Really, this is a short coming of the function - we should fix this. For a long time, few people used these functions, but we are getting more and more questions about them. I’ll put this on our todo list and second Miguel’s comment that for now, the index-based subsetting it the best way forward.

2 Likes

After having a conversation with @ndp – the difference in behavior between the two Hyrax is a difference in version between them. The one at http://oceandata.sci.gsfc.nasa.gov is much newer (From March). OPeNDAP has very little control on how often Hyrax servers get updated.

1 Like

Got it, that makes a lot of sense thank you for looking into this for me! I probably should’ve just found the correct index space for my area of interest from the beginning since like you say index subsetting is significantly easier (and more efficient). Thanks again for the recommendation!
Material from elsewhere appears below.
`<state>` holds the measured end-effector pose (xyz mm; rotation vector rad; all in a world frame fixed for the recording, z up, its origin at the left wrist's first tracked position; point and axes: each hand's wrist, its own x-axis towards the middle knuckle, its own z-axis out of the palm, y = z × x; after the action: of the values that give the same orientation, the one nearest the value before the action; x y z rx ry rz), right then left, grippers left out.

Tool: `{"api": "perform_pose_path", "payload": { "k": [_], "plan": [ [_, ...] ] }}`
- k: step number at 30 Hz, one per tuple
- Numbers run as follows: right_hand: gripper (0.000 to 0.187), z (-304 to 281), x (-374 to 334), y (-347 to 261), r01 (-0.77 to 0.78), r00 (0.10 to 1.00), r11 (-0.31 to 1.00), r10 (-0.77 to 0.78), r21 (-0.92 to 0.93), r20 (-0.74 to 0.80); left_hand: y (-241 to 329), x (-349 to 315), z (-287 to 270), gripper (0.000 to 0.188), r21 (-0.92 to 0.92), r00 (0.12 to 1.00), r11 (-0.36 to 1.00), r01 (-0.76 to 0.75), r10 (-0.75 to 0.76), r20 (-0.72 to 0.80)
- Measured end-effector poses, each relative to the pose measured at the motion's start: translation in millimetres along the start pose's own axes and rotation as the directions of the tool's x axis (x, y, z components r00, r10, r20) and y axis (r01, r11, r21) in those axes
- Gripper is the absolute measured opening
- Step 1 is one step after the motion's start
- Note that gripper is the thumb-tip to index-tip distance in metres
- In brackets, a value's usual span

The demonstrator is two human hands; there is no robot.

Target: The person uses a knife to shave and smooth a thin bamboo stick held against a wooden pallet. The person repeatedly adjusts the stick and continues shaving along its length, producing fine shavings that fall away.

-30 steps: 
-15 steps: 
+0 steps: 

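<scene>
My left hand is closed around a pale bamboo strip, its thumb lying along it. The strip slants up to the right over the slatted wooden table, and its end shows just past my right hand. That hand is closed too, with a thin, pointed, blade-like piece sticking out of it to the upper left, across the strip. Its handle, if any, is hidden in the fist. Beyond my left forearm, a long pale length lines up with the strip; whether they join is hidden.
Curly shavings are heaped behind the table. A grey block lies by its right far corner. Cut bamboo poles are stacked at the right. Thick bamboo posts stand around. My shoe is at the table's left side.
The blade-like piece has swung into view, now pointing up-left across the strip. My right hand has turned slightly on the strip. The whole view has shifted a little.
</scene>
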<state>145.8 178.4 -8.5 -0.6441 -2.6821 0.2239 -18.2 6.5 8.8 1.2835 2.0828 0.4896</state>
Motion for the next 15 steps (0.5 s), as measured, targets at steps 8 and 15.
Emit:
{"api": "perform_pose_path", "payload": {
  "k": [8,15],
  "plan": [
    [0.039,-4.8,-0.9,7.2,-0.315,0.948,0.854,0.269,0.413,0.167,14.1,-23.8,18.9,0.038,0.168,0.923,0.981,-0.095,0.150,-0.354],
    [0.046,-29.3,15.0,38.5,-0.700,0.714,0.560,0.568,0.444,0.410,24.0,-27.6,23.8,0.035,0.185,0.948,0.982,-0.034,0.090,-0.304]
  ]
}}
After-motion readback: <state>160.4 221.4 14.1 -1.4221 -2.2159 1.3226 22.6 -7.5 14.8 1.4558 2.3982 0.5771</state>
OPeNDap has very little control on how often Hyrax servers get updated

Yeah, I kind of assumed y’all had less of a hand in that stuff. Do you know if it would be worthwhile for me to reach out to whoever runs an out of date server like that or do they usually know whats up already and just haven’t gotten around to things yet?

Yeah, there are a lot of different resources online that document DAP and Hyrax function syntax, many of which I assume are out of date but its really quite hard to tell just looking at them. Good to know that the dap4.function syntax is the way to go.

geogrid is definitely a super useful function, but I also understand that its intended behavior can be difficult to fully implement over all possible data. I don’t know how easy this would be, but aside from expanding the implementation of the function, better/more informative errors on bad requests would definitely help users like me troubleshoot (or understand when something is just not possible yet).

1 Like

That is a good idea @dpaavola - perhaps a glossary of error terms or something. I’ll think about the best way to do this (same for functions/API descriptions). We are definitely working to consolidate and update all documentation (there are tons, generated throughout the years), to provide better information to all OPeNDAP users.

Thanks again!
I will close this as completed. Feel free to start another topic, question, etc related to any other issue you may find. Thanks again for your feedback!

Miguel Jimenez-Urias